Directions →
Pictures stay out; please output the remaining data exactly.

Information shown section start

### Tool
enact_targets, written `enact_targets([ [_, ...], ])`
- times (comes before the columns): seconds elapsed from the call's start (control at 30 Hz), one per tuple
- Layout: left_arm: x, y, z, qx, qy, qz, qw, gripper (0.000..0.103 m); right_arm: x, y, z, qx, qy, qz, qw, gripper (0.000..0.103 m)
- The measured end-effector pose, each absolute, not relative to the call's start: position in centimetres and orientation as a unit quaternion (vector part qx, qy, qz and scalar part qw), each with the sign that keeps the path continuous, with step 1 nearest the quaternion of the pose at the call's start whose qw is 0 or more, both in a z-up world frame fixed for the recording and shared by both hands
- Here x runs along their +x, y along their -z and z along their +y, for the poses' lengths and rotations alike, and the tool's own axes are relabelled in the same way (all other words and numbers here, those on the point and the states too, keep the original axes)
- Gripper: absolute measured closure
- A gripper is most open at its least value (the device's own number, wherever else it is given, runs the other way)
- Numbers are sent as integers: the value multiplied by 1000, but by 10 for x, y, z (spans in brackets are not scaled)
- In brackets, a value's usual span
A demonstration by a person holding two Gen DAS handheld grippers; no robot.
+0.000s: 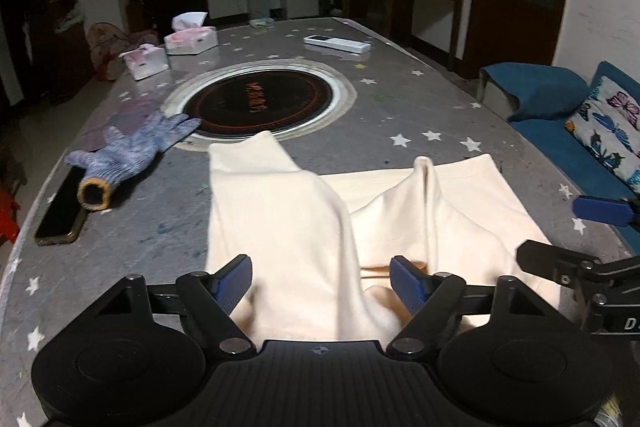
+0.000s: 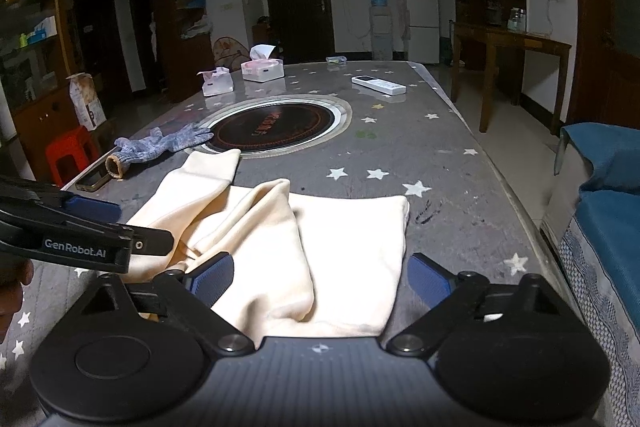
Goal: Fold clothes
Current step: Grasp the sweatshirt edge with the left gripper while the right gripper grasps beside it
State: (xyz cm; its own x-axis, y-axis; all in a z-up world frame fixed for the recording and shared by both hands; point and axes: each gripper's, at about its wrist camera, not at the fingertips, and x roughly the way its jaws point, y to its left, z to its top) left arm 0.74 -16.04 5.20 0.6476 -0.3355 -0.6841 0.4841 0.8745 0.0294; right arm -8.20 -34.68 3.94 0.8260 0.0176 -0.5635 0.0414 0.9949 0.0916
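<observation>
Grey star-patterned table [image 1: 420, 99] | rumpled cream cloth garment [image 1: 288, 219] lay between both spread finger pairs | left gripper [image 1: 322, 279] released | right gripper [image 2: 322, 277] released

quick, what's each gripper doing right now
Left gripper: open, jaws wide on either side of the cream cloth, gripping nothing.
Right gripper: open over the same cloth, gripping nothing.

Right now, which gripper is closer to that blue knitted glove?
Left. The left gripper sits on the glove's side of the cloth; the right gripper is farther over.
</observation>
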Motion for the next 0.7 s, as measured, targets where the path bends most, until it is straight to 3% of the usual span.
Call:
enact_targets([
  [0.23,21,-42,-163,112,247,374,887,64,-60,-43,-351,59,-19,300,952,19],
  [0.3,22,-40,-161,110,255,376,884,84,-51,-43,-352,62,-29,305,950,23],
  [0.37,22,-40,-158,104,263,376,882,91,-42,-43,-351,60,-37,309,948,25],
  [0.5,21,-41,-156,101,270,372,882,96,-22,-38,-350,66,-56,319,944,33],
  [0.7,22,-42,-157,104,280,372,879,95,9,-31,-351,73,-73,332,938,44],
])
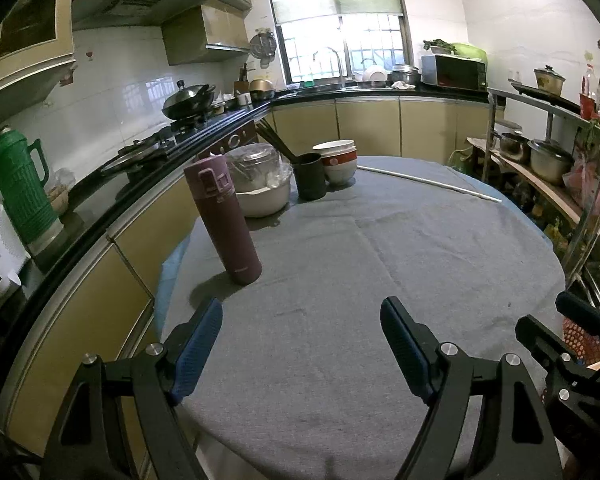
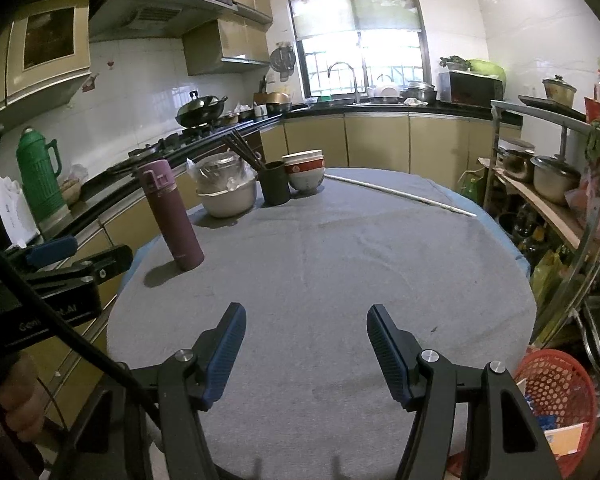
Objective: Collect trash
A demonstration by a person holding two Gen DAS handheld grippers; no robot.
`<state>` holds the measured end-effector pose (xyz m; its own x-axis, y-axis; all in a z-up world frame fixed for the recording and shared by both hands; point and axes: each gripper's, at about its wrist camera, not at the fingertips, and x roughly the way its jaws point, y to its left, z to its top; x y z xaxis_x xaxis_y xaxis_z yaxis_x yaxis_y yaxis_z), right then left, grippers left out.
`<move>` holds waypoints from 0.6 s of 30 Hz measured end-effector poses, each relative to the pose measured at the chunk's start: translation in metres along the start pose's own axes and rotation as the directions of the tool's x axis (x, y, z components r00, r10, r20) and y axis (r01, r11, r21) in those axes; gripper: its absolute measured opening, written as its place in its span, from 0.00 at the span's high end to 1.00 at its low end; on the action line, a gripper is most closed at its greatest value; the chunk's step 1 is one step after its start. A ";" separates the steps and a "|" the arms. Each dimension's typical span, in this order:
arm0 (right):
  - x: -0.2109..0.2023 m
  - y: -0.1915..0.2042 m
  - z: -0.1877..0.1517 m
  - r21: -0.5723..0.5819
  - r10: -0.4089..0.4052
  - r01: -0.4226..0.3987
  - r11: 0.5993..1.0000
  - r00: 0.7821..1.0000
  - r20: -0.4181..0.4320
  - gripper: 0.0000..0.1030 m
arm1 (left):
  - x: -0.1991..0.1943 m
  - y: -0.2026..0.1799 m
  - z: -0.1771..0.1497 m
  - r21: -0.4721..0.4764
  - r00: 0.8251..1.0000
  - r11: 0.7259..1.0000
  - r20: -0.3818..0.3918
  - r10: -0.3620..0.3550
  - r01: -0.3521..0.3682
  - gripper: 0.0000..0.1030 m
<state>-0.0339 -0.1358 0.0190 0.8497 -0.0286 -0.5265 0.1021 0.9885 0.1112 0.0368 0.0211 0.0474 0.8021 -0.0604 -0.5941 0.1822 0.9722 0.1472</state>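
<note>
Left gripper [image 1: 302, 344]: jaws wide, empty, over grey tablecloth [image 1: 380, 260]. Right gripper [image 2: 306, 350]: jaws apart, empty. Red basket [image 2: 556, 392] with paper scraps: right, below table edge. Purple flask [image 1: 222, 220]: upright.

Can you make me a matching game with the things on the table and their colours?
Things:
1. tall bottle
2. cup holding chopsticks
3. basket beside the table
4. tablecloth

Colours:
A. grey
B. red-orange
C. purple
D. black

Pairs: 1-C, 2-D, 3-B, 4-A
</note>
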 end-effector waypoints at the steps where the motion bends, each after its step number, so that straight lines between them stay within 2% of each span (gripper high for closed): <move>1: -0.001 0.000 0.000 0.001 -0.001 0.001 1.000 1.000 0.001 0.35 | 0.000 -0.001 0.000 0.001 1.000 1.000 0.000 -0.001 0.001 0.21; 18: -0.003 -0.001 0.001 0.005 -0.002 0.002 1.000 1.000 0.003 0.35 | 0.001 0.000 0.000 0.003 1.000 1.000 -0.001 -0.002 0.002 0.20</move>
<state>-0.0362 -0.1368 0.0215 0.8512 -0.0310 -0.5239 0.1065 0.9877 0.1146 0.0381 0.0211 0.0467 0.8010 -0.0620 -0.5955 0.1855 0.9714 0.1485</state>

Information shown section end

Exercise response →
### Tool
enact_targets, written `enact_targets([ [_, ...], ])`
- times (comes before the columns): seconds elapsed from the call's start (control at 30 Hz), one per tuple
- Layout: left_arm: x, y, z, qx, qy, qz, qw, gripper (0.000..0.103 m); right_arm: x, y, z, qx, qy, qz, qw, gripper (0.000..0.103 m)
- The measured end-effector pose, each absolute, not relative to the call's start: position in centimetres and orientation as a unit quaternion (vector part qx, qy, qz and scalar part qw), each with the sign that keeps the path continuous, with step 1 nearest the quaternion of the pose at the call's start whose qw is 0 or more, both in a z-up world frame fixed for the recording and shared by both hands
- Here x runs along their +x, y along their -z and z along their +y, for the poses' lengths and rotations alike, and the tool's own axes are relabelled in the same way (all other words and numbers here, those on the point and the states too, keep the original axes)
- Gripper: absolute measured closure
- A gripper is most open at its least value (the device's own number, wherever else it is given, runs the other way)
- Numbers are sent as integers: the value multiplied by 1000, but by 10 for x, y, z (spans in brackets are not scaled)
- In brackets, a value's usual span
A demonstration by a person holding two Gen DAS handheld grippers; no robot.
+0.000s: 
+0.000s: 
Goal: Fold clothes
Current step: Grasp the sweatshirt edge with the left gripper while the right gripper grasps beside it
State: (xyz cm; its own x-axis, y-axis; all in a z-up world frame fixed for the recording and shared by both hands; point and axes: each gripper's, at about its wrist camera, not at the fingertips, and x roughly the way its jaws point, y to its left, z to its top) left arm 0.74 -16.04 5.20 0.6476 -0.3355 -0.6841 0.4841 0.8745 0.0294; right arm -8.20 -34.68 3.94 0.8260 0.0176 -0.5635 0.0414 0.9949 0.0916
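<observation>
Grey star-patterned table [image 1: 420, 99] | rumpled cream cloth garment [image 1: 288, 219] lay between both spread finger pairs | left gripper [image 1: 322, 279] released | right gripper [image 2: 322, 277] released

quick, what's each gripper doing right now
Left gripper: open, jaws wide on either side of the cream cloth, gripping nothing.
Right gripper: open over the same cloth, gripping nothing.

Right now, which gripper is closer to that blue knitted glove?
Left. The left gripper sits on the glove's side of the cloth; the right gripper is farther over.
</observation>
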Motion for the next 0.7 s, as measured, targets where the path bends most, until it is straight to 3% of the usual span.
Call:
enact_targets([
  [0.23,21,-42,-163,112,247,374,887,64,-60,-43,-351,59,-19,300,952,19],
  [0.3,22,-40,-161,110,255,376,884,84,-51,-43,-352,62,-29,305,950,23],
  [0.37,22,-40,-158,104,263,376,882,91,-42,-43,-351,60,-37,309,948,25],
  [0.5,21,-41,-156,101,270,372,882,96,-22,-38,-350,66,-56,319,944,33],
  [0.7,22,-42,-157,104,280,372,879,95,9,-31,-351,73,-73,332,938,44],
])
Objective: Collect trash
A demonstration by a person holding two Gen DAS handheld grippers; no robot.
`<state>` holds the measured end-effector pose (xyz m; its own x-axis, y-axis; all in a z-up world frame fixed for the recording and shared by both hands; point and axes: each gripper's, at about its wrist camera, not at the fingertips, and x roughly the way its jaws point, y to its left, z to its top; x y z xaxis_x xaxis_y xaxis_z yaxis_x yaxis_y yaxis_z), right then left, grippers left out.
`<move>` holds waypoints from 0.6 s of 30 Hz measured end-effector poses, each relative to the pose measured at the chunk's start: translation in metres along the start pose's own axes and rotation as the directions of the tool's x axis (x, y, z components r00, r10, r20) and y axis (r01, r11, r21) in those axes; gripper: its absolute measured opening, written as its place in its span, from 0.00 at the span's high end to 1.00 at its low end; on the action line, a gripper is most closed at its greatest value; the chunk's step 1 is one step after its start. A ";" separates the steps and a "|" the arms. Each dimension's typical span, in this order:
arm0 (right):
  - x: -0.2109..0.2023 m
  - y: -0.1915..0.2042 m
  - z: -0.1877..0.1517 m
  - r21: -0.5723..0.5819
  - r10: -0.4089..0.4052
  - r01: -0.4226..0.3987
  - r11: 0.5993..1.0000
  - r00: 0.7821..1.0000
  - r20: -0.4181..0.4320
  - gripper: 0.0000..0.1030 m
arm1 (left):
  - x: -0.1991..0.1943 m
  - y: -0.2026..0.1799 m
  - z: -0.1771..0.1497 m
  - r21: -0.4721..0.4764
  - r00: 0.8251..1.0000
  - r11: 0.7259..1.0000
  - r20: -0.3818..0.3918
  - r10: -0.3620..0.3550
  - r01: -0.3521..0.3682
  - gripper: 0.0000..0.1030 m
<state>-0.0339 -0.1358 0.0190 0.8497 -0.0286 -0.5265 0.1021 0.9885 0.1112 0.0368 0.0211 0.0474 0.8021 -0.0604 -0.5941 0.1822 0.9722 0.1472</state>
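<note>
Left gripper [image 1: 302, 344]: jaws wide, empty, over grey tablecloth [image 1: 380, 260]. Right gripper [image 2: 306, 350]: jaws apart, empty. Red basket [image 2: 556, 392] with paper scraps: right, below table edge. Purple flask [image 1: 222, 220]: upright.

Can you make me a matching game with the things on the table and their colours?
Things:
1. tall bottle
2. cup holding chopsticks
3. basket beside the table
4. tablecloth

Colours:
A. grey
B. red-orange
C. purple
D. black

Pairs: 1-C, 2-D, 3-B, 4-A
</note>
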 end-effector waypoints at the steps where the motion bends, each after its step number, so that straight lines between them stay within 2% of each span (gripper high for closed): <move>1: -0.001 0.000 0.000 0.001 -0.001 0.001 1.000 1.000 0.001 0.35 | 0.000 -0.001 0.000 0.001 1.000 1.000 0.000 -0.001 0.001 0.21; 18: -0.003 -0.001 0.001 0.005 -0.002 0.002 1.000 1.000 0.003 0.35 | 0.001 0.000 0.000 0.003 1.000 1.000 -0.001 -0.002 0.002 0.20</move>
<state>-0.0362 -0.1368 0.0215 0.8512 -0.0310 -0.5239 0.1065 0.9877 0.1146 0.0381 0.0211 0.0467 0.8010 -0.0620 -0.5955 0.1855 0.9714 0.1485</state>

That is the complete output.